In 2003, a St. Paul woman sued the university, accusing the school of forcibly enrolling her son in an AstraZenca-funded clinical trial involving Seroquel. The man later killed himself. An FDA investigation ultimately found no evidence of wrongdoing, and a federal judge dismissed the lawsuit.
The list goes on. Dr. David Polly, an orthopedic surgeon, drew fire for his consulting deals with Medtronic Inc.
The Star Tribune reported that Dr. Leo Furcht had funneled university grant money into a company he ultimately sold for nearly $10 million. Furcht had been serving as co-chair of a task force drafting new rules on conflict-of-interest problems.
Deborah Powell, who had appointed Furcht to the task force, ultimately stepped down as dean of the medical school. She was replaced by Cerra — the first person to head both the medical school and the academic health center.

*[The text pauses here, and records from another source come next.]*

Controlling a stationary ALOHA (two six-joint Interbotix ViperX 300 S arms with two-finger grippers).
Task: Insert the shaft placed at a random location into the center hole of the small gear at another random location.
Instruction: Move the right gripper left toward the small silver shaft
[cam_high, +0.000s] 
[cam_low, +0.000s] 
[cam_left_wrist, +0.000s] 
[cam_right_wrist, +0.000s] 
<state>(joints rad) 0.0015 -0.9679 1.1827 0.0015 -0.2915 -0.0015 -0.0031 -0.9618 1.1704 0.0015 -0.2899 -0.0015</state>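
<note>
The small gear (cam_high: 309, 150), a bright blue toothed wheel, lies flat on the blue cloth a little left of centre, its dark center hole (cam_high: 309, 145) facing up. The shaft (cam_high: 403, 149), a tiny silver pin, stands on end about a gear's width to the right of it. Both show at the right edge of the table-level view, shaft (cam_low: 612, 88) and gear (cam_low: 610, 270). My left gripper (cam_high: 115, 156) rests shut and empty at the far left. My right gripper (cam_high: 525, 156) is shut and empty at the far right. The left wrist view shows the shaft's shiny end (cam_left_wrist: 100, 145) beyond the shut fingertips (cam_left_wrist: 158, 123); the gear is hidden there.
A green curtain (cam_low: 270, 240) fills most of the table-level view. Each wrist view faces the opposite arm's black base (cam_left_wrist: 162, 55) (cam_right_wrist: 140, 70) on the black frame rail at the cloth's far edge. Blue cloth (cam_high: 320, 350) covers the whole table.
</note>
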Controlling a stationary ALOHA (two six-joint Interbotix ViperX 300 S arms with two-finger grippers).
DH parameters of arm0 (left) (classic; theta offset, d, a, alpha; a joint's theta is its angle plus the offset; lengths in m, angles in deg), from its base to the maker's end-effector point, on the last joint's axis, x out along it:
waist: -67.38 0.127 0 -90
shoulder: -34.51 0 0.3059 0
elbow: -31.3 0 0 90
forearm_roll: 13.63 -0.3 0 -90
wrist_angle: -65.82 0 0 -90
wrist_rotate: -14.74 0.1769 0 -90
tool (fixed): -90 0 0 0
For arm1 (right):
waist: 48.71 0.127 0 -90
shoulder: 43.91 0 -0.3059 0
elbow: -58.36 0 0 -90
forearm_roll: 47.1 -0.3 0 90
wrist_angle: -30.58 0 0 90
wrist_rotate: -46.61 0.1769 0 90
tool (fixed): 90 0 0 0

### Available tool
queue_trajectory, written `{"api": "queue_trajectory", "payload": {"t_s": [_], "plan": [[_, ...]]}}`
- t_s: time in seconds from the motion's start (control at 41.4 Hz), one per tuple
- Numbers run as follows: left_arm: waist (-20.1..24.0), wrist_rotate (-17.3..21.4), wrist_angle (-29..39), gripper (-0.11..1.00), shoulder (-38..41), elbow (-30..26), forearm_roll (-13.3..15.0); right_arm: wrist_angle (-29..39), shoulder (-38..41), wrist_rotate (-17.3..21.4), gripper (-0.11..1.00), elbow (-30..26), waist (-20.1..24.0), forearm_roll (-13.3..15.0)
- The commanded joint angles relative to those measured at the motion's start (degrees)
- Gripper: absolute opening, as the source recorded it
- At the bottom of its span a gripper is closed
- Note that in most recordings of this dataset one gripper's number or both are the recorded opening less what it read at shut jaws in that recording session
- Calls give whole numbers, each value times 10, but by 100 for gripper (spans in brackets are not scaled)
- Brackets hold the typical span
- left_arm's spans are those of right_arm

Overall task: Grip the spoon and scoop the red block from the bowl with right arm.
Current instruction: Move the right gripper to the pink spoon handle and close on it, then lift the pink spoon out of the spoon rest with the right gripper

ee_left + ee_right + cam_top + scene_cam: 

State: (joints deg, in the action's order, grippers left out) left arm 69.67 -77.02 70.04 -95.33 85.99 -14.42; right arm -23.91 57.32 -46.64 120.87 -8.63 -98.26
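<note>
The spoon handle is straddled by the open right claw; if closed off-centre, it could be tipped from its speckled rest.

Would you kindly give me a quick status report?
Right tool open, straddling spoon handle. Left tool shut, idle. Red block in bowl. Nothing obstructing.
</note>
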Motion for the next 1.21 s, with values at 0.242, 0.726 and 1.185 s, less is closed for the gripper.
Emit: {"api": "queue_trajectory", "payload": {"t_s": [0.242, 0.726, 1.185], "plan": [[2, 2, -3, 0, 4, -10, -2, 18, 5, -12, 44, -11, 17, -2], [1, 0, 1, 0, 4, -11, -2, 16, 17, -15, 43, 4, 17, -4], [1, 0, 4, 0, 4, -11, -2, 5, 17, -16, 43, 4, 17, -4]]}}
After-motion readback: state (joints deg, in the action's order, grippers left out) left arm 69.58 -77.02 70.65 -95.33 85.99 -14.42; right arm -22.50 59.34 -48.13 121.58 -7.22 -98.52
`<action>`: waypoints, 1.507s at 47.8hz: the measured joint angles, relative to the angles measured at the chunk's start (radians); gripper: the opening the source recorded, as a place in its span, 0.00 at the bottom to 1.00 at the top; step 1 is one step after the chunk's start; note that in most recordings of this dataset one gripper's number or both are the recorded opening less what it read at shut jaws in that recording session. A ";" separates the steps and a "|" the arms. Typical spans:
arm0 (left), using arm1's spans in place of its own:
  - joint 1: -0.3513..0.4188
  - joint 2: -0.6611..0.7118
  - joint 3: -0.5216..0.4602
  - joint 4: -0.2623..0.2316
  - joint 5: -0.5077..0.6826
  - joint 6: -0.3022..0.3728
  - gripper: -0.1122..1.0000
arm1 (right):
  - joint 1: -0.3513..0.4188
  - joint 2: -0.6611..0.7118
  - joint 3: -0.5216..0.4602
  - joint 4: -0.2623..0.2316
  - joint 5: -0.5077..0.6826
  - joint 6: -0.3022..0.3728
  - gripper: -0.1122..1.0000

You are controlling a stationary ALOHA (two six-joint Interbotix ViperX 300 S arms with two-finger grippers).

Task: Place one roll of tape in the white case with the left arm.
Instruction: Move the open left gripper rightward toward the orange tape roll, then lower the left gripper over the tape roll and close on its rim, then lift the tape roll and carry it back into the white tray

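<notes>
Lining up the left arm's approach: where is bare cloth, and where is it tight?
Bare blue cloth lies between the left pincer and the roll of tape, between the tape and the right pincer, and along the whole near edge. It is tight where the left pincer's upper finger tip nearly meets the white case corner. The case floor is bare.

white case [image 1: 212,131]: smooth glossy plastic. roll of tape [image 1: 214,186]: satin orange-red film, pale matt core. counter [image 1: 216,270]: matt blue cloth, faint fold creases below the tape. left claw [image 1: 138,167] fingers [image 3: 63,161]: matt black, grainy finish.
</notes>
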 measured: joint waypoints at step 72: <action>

Cerra has steadfastly defended the school’s need to collaborate with outside companies. Nevertheless in August, the academic health center released new rules governing potential conflicts of interest between personnel in its medical school and business interests, including drug and medical device companies.
All of the people covered by the health center’s new policy must report their financial interests, as well as executive positions and board memberships, to the university annually. The dollar threshold for triggering a conflict-of-interest review by an internal committee is $5,000 at the academic health center, compared with $10,000 for others at the university.
Cerra praises the new policy, but others aren’t so happy. Gary Schwitzer, a former university health journalism professor recruited by Dr. Furcht to serve on the task force, said the school rushed the process.
The result was a watered-down policy that omits key recommendations, such as banning industry efforts to fund education events for faculty, Schwitzer said.
Cerra has largely escaped the turmoil unscathed. Even faculty members who have been openly critical of Cerra declined to comment for this story because of his impending retirement.
Schwitzer, who now runs the HealthNewsReview blog, said he does not know Cerra personally. However, holding top university officials like Cerra and president Robert Bruininks (a Cerra ally who’s also retiring) accountable for the medical school’s problems is perfectly legitimate, he said.
“Somebody has to be responsible,” Schwitzer said.
Cerra’s supporters say his record speaks for itself.
Cerra is “not flashy and keeps a low profile, but when he weighs in on an issue, you feel it,” Bianco said.” He’s obviously made a few enemies and detractors along the way, but that’s to be expected when true leadership is applied in such a complex organization and culture like the university’s.”
“You can’t argue with his success orthe long term impact he’s had on the academic health center,” he said.